Work to complete =>
Report each line of the records where "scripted" occurs.

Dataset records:
Content starts

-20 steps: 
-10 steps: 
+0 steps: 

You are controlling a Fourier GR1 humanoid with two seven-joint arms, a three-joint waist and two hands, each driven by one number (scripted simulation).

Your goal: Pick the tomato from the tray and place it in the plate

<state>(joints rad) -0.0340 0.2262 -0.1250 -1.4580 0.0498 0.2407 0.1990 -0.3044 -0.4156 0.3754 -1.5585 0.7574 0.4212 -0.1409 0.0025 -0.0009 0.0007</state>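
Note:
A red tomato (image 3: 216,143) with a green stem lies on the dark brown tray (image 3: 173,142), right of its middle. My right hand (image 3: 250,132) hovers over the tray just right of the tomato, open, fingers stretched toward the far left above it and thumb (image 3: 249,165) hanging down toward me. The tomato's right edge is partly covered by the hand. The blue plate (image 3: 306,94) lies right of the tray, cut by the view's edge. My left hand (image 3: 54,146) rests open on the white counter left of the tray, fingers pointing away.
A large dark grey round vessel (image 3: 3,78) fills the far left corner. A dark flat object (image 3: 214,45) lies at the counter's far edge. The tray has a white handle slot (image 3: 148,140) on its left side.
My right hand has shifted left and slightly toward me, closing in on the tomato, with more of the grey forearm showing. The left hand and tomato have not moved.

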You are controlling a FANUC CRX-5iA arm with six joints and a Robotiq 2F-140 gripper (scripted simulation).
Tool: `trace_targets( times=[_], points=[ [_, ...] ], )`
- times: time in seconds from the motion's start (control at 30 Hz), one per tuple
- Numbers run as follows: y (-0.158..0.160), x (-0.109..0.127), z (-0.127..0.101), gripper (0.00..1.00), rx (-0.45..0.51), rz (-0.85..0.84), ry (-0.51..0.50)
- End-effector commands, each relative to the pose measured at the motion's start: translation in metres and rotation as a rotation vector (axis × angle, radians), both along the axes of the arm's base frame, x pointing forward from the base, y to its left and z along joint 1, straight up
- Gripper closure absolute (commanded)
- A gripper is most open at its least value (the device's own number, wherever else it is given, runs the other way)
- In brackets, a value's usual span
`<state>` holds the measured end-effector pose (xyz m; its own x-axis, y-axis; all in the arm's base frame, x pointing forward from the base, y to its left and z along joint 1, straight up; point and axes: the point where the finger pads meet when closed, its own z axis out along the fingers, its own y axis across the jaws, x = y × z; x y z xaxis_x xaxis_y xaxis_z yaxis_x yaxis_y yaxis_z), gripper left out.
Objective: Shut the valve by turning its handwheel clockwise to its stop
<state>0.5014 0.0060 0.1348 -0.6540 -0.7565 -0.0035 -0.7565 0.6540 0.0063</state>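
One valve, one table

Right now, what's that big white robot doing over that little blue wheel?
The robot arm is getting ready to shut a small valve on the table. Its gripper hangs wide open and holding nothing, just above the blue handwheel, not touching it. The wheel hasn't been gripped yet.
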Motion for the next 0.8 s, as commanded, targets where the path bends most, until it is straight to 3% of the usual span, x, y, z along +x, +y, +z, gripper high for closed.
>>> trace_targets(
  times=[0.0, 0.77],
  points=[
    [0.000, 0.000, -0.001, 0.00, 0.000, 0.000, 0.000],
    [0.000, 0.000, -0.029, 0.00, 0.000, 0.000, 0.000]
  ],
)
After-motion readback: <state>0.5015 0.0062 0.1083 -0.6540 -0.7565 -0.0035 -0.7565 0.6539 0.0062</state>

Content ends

Exercise solution =>
You are controlling a Fourier GR1 humanoid with two seven-joint arms, a three-joint waist and two hands, each driven by one number (scripted simulation).
You are controlling a FANUC CRX-5iA arm with six joints and a Robotiq 2F-140 gripper (scripted simulation).

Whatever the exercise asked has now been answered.